Le prévenu était accusé du viol sur sa fille de 14 ans et pour attentats à la pudeur sur son beau-fils. Il a été condamné à 4 ans ferme.

Belga
Un Disonais condamné à 4 ans pour le viol de sa fille
- ©Reporters / QUINET

Le tribunal correctionnel de Verviers a condamné vendredi par défaut un Disonais de 41 ans à une peine de quatre ans de prison ferme pour viol et attentat à la pudeur sur sa fille et attentats à la pudeur à l’encontre de son beau-fils. Son arrestation immédiate a été ordonnée.

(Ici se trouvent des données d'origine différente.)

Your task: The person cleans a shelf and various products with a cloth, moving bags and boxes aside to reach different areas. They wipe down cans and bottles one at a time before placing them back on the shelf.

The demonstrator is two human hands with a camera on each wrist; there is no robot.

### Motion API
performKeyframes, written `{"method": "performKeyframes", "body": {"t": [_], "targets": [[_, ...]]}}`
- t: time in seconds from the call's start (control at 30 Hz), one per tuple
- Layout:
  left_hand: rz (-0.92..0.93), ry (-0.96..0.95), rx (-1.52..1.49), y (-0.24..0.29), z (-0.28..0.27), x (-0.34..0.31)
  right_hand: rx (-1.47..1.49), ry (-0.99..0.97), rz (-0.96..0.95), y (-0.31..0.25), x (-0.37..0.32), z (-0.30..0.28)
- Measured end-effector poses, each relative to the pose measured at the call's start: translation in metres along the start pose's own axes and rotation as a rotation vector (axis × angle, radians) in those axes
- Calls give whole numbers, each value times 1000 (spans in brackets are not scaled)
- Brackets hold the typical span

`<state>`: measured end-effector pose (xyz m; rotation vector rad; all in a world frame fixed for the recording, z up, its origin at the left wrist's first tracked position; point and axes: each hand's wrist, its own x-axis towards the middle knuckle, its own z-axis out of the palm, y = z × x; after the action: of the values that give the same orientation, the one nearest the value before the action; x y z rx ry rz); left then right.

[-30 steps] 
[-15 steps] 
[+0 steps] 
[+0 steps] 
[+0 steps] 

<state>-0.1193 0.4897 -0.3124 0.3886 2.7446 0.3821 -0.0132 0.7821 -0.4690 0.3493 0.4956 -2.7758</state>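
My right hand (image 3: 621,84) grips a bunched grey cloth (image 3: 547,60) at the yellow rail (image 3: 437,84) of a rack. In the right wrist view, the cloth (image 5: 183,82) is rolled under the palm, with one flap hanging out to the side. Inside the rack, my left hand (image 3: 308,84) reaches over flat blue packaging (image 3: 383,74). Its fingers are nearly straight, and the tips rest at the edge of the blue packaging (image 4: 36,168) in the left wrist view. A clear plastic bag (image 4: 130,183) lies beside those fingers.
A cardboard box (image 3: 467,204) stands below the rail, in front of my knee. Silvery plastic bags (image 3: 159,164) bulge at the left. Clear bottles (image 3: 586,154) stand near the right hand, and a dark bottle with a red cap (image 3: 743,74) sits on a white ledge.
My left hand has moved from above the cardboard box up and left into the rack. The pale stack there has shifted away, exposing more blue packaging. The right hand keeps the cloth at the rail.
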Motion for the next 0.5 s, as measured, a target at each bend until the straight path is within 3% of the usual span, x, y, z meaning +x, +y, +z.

En décembre 2015, une plainte a été déposée à l’encontre du prévenu pour viol sur sa propre fille, par la mère de cette dernière qui avait reçu ses confidences. L’adolescente (14 ans) avait retrouvé la trace de son père via Facebook et avait souhaité durant l’été 2015, renouer le contact. Différentes visites avaient été encadrées jusqu’au moment où la jeune fille avait souhaité passer un week-end chez son père, durant lequel il avait abusé d’elle en introduisant son doigt dans son sexe. Lors de l’interrogatoire vidéo-filmé, elle parlera en plus de pénétration pénienne.

Entendu sur ces faits, le prévenu avait expliqué que la jeune fille lui en voulait car il avait fait incarcérer son petit-copain âgé de 26 ans. L’expert psychologue considérera comme crédible les déclarations de la victime.

Le prévenu devait aussi répondre d’attentats à la pudeur commis un an plus tôt à l’encontre de son beau-fils. Celui-ci avait spontanément expliqué à sa mère, qui venait juste de quitter le prévenu, qu’il avait voulu à deux reprises que l’adolescent de 14 ans se masturbe en pensant à une belle fille afin de mesurer son érection. Le quadragénaire avait aussi nié les faits arguant cette fois que le courant ne passait pas entre lui et son beau-fils. L’expert psychiatre a considéré que le prévenu ne souffrait pas de dimension déviante ou paraphilique mais il ne pouvait exclure des comportements opportunistes à caractère sexuel.

Le tribunal a considéré toutes les préventions établies et a stigmatisé l’atteinte à l’intégrité psychologique et sexuelle des victimes et le mépris pour ses victimes: sa fille et son beau-fils. Il espère une prise de conscience de la gravité et de l’anormalité de ses actes.